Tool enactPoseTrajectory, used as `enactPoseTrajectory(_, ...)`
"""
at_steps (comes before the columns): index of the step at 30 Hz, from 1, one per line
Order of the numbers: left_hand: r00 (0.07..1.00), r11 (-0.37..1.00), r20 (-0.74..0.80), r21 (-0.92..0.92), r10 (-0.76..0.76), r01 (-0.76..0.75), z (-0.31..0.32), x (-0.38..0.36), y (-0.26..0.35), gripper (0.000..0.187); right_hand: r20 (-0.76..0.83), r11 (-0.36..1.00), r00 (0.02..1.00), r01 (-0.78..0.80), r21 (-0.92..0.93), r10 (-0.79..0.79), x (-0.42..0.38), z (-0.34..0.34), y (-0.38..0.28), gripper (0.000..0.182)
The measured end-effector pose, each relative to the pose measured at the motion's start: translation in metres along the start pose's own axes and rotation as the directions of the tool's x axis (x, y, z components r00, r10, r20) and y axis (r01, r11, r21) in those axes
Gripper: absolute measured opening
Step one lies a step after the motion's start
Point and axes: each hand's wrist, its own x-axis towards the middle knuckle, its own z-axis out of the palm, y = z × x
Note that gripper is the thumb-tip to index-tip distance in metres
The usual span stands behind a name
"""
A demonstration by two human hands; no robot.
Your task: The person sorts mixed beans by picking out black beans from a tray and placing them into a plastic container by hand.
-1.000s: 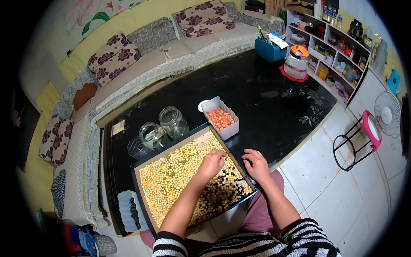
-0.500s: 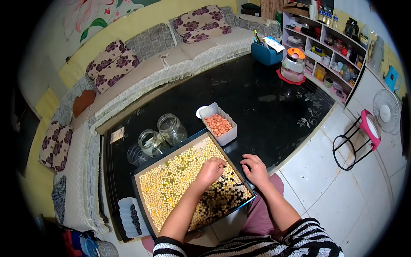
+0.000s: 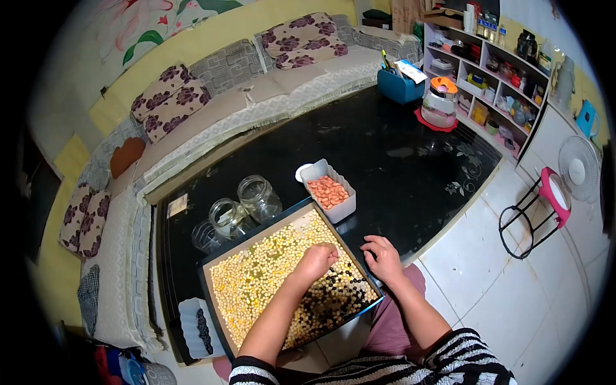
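A shallow box (image 3: 206, 277) lies tilted across the table edge and my lap. Pale yellow beans (image 3: 247, 273) cover most of its bottom, with some green and deeper yellow pieces. Black beans (image 3: 330, 298) are gathered toward the near right side. My left hand (image 3: 316, 262) is over the beans, thumb and fingers pinched together; what they hold, if anything, is too small to see. Just outside the box's right edge, my right hand (image 3: 385, 258) has loosely bent fingers, thumb apart from them, and nothing visible in it.
A white container (image 3: 343, 210) of reddish peanuts stands beyond the box. Glass jars (image 3: 258, 197) are at its far left. Another pale container (image 3: 189, 327) with black beans sits left. A blue holder (image 3: 399, 86) and an orange-lidded jar (image 3: 439, 106) stand farther back.
My left hand has shifted slightly down over the beans, its fingers still pinched. My right hand stays beside the box edge, its fingers slightly more apart.
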Motion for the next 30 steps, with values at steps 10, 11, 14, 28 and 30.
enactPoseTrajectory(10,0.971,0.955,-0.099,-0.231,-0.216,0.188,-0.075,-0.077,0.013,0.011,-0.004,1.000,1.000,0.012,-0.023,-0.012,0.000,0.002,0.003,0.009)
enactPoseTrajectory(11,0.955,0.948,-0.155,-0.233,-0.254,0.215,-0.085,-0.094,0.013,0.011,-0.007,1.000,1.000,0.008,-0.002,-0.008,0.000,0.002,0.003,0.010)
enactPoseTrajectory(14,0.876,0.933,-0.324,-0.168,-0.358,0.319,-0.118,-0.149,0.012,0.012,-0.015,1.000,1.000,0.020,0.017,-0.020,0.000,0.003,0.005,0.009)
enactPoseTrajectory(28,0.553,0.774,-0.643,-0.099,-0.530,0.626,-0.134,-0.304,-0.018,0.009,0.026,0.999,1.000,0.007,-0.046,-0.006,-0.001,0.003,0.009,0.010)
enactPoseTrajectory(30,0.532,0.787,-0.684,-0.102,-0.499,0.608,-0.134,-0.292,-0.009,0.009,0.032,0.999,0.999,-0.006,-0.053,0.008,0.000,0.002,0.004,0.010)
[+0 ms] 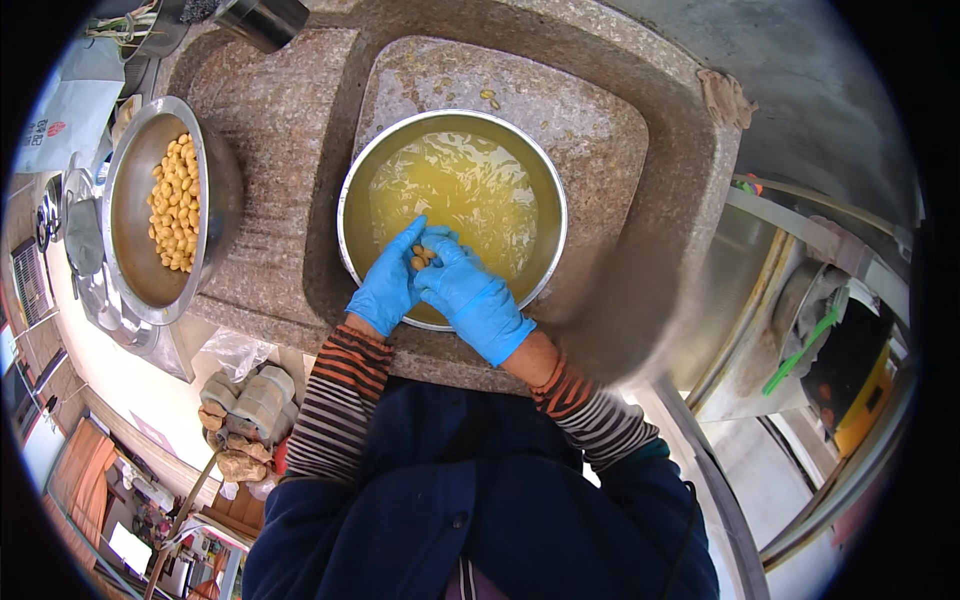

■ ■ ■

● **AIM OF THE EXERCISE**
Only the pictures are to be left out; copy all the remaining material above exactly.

● **PROBLEM SOLUTION**
Tool enactPoseTrajectory, used as `enactPoseTrajectory(_, ...)`
"""
at_steps (comes before the columns): index of the step at 30 Hz, from 1, one per line
Order of the numbers: left_hand: r00 (0.07..1.00), r11 (-0.37..1.00), r20 (-0.74..0.80), r21 (-0.92..0.92), r10 (-0.76..0.76), r01 (-0.76..0.75), z (-0.31..0.32), x (-0.38..0.36), y (-0.26..0.35), gripper (0.000..0.187); right_hand: r20 (-0.76..0.83), r11 (-0.36..1.00), r00 (0.02..1.00), r01 (-0.78..0.80), r21 (-0.92..0.93), r10 (-0.79..0.79), x (-0.42..0.38), z (-0.34..0.34), y (-0.38..0.28), gripper (0.000..0.182)
The measured end-effector pose, each relative to the pose measured at the motion's start: translation in metres along the start pose's own axes and rotation as the directions of the tool's x axis (x, y, z components r00, r10, r20) and y axis (r01, r11, r21) in those axes
Gripper: absolute measured opening
Step one lies a step after the motion's start
Point and axes: each hand's wrist, its own x-axis towards the middle knuckle, its own z-axis out of the palm, y = z × x
Note that gripper is the thumb-tip to index-tip distance in metres
The usual span stands behind a name
"""
A demonstration by two human hands; no robot.
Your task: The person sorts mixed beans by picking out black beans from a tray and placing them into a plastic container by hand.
-1.000s: 
-0.500s: 
+0.000s: 
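A shallow box (image 3: 206, 277) lies tilted across the table edge and my lap. Pale yellow beans (image 3: 247, 273) cover most of its bottom, with some green and deeper yellow pieces. Black beans (image 3: 330, 298) are gathered toward the near right side. My left hand (image 3: 316, 262) is over the beans, thumb and fingers pinched together; what they hold, if anything, is too small to see. Just outside the box's right edge, my right hand (image 3: 385, 258) has loosely bent fingers, thumb apart from them, and nothing visible in it.
A white container (image 3: 343, 210) of reddish peanuts stands beyond the box. Glass jars (image 3: 258, 197) are at its far left. Another pale container (image 3: 189, 327) with black beans sits left. A blue holder (image 3: 399, 86) and an orange-lidded jar (image 3: 439, 106) stand farther back.
My left hand has shifted slightly down over the beans, its fingers still pinched. My right hand stays beside the box edge, its fingers slightly more apart.
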Motion for the next 30 steps, with values at steps 10, 11, 14, 28 and 30.
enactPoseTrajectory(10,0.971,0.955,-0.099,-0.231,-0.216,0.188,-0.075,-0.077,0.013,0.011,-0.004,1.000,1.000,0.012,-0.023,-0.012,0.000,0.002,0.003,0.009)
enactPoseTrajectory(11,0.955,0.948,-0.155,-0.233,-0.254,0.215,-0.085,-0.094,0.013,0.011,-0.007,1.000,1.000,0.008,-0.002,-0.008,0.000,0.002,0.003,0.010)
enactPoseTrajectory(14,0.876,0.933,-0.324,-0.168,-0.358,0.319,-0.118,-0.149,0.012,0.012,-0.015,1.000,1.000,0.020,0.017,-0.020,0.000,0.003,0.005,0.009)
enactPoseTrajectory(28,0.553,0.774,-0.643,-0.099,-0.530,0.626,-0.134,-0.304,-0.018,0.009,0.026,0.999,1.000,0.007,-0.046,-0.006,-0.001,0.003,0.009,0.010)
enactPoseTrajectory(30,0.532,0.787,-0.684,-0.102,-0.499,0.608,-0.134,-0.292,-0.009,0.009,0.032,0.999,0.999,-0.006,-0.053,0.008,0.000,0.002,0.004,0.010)
[+0 ms] 

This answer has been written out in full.